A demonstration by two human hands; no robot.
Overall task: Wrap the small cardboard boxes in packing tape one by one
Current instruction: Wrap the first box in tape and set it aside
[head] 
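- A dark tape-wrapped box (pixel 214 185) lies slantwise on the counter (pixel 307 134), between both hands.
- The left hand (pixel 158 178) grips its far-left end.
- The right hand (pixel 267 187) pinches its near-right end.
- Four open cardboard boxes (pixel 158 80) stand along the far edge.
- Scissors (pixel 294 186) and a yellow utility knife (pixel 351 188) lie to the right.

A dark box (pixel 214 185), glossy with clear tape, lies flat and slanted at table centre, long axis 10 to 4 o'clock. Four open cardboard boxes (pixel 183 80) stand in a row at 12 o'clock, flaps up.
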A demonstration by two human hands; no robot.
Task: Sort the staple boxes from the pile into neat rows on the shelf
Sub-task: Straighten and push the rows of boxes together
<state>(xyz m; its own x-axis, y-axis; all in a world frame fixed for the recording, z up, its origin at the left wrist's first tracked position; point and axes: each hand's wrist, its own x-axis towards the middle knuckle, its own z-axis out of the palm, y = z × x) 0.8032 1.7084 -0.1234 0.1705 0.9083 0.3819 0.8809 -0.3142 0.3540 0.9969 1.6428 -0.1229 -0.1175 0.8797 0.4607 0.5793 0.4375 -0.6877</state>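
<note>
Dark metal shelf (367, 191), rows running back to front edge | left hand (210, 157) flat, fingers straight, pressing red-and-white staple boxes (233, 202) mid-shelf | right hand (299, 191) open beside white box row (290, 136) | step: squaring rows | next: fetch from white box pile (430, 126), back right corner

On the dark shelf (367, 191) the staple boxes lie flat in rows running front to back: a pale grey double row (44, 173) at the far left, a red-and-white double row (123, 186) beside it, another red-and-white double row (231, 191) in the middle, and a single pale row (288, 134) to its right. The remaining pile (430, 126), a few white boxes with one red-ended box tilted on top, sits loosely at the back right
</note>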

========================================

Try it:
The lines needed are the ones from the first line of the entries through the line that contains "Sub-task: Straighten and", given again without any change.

Written solution:
A demonstration by two human hands; no robot.
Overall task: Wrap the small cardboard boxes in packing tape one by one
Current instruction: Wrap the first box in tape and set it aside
[head] 
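- A dark tape-wrapped box (pixel 214 185) lies slantwise on the counter (pixel 307 134), between both hands.
- The left hand (pixel 158 178) grips its far-left end.
- The right hand (pixel 267 187) pinches its near-right end.
- Four open cardboard boxes (pixel 158 80) stand along the far edge.
- Scissors (pixel 294 186) and a yellow utility knife (pixel 351 188) lie to the right.

A dark box (pixel 214 185), glossy with clear tape, lies flat and slanted at table centre, long axis 10 to 4 o'clock. Four open cardboard boxes (pixel 183 80) stand in a row at 12 o'clock, flaps up.
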A demonstration by two human hands; no robot.
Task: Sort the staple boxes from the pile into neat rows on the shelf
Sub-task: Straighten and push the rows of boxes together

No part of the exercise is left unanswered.